Activity →
For this listing, the lines between the one holding "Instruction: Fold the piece" and the one holding "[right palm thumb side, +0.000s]", inclusive, must be set down exactly.
........
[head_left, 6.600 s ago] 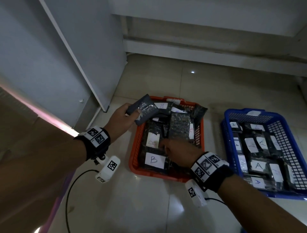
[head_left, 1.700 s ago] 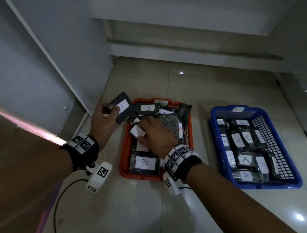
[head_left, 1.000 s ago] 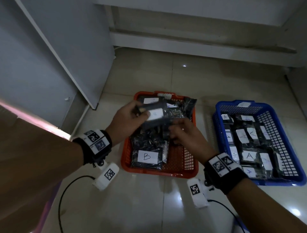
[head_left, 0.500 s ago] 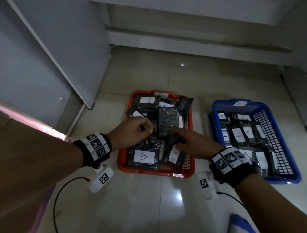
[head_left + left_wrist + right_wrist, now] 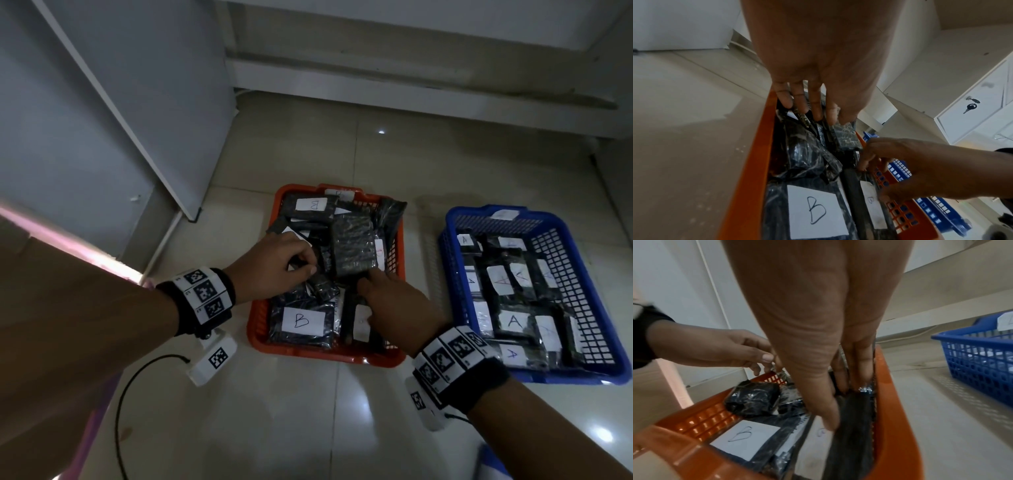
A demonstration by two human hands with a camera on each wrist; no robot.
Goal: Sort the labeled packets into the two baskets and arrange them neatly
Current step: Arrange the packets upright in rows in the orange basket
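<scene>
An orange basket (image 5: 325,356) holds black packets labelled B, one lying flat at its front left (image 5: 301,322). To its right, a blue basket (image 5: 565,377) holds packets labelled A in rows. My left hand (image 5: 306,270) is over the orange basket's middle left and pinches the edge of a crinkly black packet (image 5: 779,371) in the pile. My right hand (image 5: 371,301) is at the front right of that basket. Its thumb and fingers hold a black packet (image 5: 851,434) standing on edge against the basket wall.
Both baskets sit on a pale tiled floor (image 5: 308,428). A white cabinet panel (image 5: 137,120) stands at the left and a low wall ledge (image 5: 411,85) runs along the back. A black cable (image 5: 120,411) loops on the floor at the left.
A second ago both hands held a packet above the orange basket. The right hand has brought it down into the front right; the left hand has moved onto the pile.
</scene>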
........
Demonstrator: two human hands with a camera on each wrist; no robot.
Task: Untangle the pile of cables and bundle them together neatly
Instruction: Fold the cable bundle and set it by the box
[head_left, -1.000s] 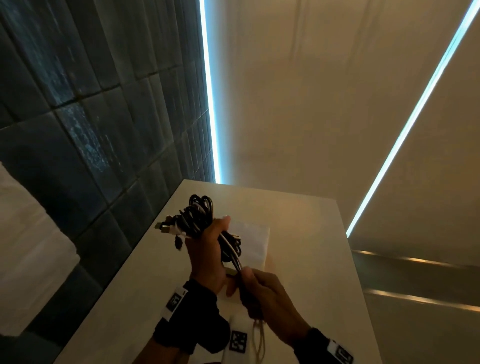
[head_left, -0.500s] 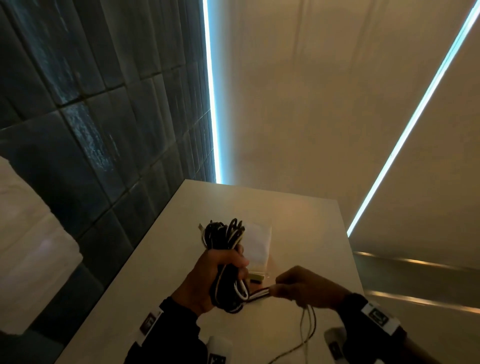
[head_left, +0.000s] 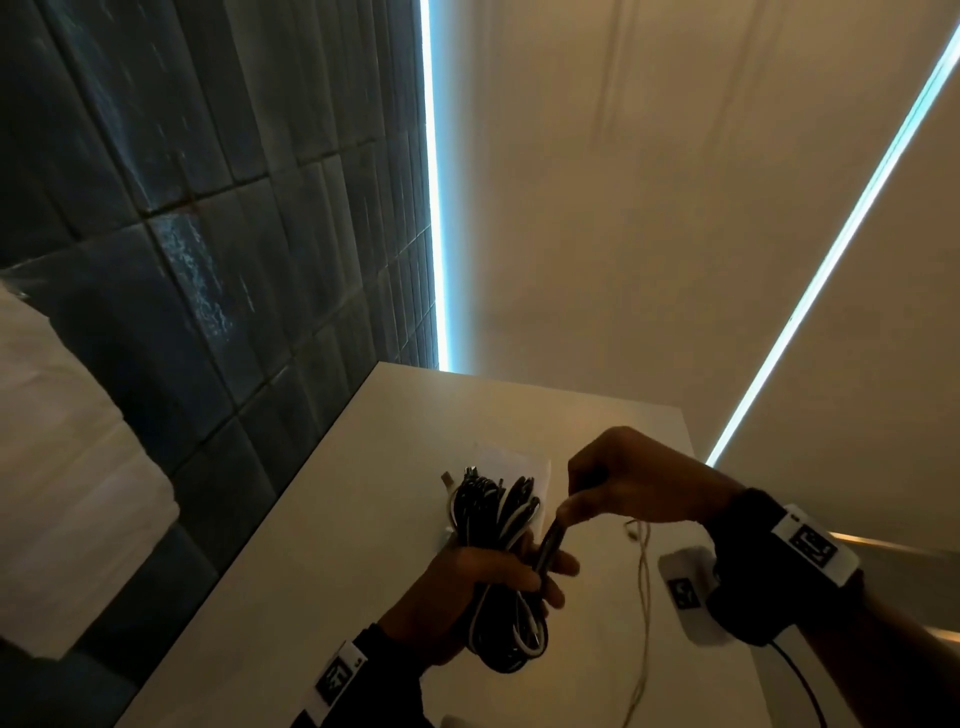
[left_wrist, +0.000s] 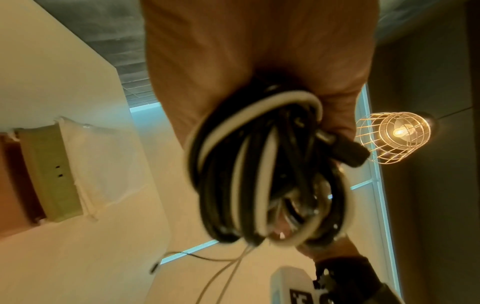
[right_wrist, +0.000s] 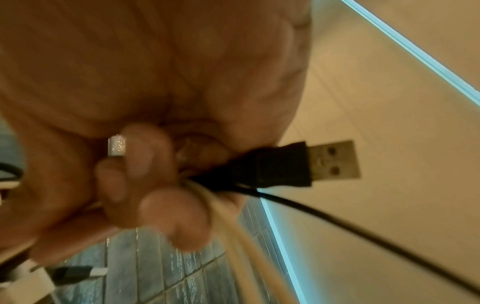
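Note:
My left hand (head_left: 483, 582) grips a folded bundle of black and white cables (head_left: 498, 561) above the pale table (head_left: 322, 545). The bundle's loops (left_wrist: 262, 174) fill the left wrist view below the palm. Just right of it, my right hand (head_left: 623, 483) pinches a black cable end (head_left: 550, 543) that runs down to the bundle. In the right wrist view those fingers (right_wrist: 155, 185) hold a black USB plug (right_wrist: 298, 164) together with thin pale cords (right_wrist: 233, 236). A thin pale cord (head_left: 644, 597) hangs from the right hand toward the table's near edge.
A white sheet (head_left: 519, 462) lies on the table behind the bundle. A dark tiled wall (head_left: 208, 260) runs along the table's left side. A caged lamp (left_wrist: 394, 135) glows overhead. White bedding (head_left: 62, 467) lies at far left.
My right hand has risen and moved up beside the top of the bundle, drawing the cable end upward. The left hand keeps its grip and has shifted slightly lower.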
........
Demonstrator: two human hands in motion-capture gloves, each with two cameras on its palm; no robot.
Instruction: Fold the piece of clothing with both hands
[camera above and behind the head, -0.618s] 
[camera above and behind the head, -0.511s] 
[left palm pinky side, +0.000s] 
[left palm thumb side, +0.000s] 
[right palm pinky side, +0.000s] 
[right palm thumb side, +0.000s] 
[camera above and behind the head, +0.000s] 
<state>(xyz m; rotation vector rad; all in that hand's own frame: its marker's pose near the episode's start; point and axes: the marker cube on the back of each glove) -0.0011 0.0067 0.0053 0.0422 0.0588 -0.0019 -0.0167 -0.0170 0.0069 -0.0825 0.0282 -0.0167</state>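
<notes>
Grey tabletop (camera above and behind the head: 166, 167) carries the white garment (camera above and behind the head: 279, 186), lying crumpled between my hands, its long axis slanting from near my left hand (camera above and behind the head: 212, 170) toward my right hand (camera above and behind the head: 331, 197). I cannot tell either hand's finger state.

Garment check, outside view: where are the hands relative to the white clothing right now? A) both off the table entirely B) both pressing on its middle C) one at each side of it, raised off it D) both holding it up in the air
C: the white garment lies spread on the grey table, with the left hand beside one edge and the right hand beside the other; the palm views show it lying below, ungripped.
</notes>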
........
Result below →
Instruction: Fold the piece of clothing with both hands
[camera above and behind the head, -0.618s] 
[camera above and behind the head, -0.511s] 
[left palm pinky side, +0.000s] 
[left palm thumb side, +0.000s] 
[right palm pinky side, +0.000s] 
[right palm thumb side, +0.000s] 

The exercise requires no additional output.